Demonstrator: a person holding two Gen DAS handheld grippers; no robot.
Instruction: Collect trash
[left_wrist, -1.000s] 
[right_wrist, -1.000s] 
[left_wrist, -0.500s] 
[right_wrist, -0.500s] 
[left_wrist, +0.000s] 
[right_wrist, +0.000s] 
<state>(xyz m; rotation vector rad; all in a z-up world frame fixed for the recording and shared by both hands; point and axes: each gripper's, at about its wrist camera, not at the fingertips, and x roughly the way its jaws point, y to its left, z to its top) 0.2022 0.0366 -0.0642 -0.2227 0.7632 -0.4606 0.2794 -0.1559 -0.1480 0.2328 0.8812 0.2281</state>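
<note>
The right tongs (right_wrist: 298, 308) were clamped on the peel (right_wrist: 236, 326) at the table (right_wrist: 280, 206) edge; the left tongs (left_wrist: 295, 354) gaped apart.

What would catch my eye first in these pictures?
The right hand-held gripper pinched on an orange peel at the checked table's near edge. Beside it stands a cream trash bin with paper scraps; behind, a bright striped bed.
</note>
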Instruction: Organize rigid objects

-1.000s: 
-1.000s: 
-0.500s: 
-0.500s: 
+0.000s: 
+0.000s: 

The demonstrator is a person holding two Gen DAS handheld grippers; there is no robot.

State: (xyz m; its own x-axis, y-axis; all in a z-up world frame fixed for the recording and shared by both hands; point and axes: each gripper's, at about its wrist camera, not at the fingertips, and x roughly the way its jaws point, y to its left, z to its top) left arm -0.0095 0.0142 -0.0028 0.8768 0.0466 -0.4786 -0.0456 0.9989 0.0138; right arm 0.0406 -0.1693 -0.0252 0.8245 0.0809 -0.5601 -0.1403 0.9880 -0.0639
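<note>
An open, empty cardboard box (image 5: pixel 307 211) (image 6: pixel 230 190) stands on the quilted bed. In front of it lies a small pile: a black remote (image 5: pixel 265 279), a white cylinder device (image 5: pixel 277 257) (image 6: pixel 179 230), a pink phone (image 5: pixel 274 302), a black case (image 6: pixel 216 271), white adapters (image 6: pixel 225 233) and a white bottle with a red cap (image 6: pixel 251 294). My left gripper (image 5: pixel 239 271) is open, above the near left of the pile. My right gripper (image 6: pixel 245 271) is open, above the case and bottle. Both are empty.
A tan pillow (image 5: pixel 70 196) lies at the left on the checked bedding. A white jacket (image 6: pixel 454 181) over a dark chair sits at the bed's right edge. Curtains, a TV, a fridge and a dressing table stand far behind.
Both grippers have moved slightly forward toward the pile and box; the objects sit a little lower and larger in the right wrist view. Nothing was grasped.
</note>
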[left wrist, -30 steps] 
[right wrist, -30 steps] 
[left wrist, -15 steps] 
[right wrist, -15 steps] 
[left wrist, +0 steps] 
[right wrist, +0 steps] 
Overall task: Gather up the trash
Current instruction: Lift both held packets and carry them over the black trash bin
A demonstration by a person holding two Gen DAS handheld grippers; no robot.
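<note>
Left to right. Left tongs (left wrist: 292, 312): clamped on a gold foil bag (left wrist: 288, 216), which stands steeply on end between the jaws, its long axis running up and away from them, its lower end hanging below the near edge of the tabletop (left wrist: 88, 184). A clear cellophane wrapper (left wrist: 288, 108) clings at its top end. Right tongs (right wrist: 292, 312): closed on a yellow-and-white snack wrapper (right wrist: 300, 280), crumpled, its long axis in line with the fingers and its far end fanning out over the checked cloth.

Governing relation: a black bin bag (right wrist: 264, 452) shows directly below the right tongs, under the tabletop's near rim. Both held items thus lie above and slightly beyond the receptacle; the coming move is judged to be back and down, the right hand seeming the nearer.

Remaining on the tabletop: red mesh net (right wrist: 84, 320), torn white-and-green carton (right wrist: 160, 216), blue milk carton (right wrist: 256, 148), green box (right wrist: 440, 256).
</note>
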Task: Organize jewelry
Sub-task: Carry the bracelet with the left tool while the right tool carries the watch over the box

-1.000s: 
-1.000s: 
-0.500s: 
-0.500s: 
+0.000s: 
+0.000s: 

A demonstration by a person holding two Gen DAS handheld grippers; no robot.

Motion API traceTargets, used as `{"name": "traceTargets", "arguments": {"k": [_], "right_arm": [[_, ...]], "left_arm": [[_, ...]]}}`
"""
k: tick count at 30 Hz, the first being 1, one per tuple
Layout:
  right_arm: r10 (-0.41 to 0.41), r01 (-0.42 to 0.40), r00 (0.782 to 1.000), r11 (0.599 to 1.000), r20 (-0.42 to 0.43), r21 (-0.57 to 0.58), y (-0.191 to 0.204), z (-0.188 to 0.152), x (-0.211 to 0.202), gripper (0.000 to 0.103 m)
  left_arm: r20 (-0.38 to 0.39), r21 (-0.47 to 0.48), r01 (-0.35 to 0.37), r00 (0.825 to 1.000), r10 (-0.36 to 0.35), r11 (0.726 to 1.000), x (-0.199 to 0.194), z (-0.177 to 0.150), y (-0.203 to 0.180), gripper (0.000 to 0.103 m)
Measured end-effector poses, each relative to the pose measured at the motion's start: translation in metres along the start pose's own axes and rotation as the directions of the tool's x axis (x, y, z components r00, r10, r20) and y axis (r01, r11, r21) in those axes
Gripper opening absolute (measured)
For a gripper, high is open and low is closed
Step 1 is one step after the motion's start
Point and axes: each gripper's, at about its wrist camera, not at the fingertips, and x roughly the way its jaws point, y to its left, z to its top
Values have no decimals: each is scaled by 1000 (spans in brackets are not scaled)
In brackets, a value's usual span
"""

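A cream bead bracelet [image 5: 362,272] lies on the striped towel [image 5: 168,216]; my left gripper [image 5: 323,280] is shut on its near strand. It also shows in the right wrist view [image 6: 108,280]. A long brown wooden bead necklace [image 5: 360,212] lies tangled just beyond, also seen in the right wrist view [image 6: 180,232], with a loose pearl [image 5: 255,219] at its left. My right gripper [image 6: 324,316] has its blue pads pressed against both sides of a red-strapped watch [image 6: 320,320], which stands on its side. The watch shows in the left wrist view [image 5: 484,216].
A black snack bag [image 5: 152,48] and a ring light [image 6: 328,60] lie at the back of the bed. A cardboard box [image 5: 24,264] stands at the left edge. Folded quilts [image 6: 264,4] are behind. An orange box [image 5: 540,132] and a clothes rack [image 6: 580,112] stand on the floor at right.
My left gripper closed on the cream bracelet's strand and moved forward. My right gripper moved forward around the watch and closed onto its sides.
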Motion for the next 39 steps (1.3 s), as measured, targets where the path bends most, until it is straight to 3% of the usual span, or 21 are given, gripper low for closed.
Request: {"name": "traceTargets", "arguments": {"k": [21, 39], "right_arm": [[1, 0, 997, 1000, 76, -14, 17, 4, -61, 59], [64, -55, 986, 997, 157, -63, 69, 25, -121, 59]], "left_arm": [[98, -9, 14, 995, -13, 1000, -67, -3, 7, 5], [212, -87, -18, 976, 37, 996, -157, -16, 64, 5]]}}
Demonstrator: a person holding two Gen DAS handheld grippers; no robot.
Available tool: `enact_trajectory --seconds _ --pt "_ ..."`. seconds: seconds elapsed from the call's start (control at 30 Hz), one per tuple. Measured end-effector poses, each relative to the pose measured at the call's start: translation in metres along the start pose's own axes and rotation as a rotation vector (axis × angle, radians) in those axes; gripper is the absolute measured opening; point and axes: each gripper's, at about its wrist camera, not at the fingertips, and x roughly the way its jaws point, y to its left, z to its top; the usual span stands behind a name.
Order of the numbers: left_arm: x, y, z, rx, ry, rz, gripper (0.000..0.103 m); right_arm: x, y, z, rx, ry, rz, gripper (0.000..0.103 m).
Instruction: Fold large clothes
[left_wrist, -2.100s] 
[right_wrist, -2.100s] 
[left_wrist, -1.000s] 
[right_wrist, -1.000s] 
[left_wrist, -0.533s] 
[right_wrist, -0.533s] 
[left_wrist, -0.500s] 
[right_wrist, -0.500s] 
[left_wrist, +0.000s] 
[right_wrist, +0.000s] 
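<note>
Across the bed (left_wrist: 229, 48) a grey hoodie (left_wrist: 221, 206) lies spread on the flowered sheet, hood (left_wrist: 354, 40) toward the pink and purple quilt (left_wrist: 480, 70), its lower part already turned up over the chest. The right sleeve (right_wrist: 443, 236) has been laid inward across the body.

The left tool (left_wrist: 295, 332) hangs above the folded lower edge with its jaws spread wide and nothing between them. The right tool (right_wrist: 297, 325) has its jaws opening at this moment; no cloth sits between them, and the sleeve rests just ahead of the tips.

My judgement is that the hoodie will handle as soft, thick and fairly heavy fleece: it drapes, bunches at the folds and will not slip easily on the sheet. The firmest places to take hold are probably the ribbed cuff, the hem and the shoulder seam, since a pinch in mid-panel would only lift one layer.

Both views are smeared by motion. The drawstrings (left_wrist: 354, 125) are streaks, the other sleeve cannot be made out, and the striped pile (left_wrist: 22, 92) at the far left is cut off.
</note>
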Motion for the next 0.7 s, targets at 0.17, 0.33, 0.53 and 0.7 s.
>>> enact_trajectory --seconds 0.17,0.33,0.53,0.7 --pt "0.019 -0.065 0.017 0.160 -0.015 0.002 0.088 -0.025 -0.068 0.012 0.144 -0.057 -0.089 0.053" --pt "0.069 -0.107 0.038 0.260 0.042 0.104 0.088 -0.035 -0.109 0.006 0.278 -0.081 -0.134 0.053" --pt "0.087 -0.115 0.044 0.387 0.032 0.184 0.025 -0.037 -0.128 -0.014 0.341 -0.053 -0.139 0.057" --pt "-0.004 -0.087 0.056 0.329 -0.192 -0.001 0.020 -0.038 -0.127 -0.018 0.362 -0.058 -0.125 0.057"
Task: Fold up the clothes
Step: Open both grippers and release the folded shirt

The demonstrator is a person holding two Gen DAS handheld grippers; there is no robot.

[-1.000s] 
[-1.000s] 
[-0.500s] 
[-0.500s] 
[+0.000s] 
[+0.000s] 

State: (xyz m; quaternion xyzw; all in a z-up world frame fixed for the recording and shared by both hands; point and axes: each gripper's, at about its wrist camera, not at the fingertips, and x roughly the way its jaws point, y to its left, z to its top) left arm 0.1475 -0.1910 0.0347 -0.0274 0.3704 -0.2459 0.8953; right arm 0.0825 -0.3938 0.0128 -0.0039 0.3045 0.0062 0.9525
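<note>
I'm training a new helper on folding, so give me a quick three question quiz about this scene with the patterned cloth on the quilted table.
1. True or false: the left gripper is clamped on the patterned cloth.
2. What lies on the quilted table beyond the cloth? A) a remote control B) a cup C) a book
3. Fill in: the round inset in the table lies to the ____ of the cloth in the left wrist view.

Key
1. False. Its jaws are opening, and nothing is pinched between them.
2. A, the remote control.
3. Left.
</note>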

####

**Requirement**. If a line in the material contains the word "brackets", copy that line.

**Answer area**.
Values have no decimals: each is scaled by 1000 (spans in brackets are not scaled)
In brackets, a value's usual span

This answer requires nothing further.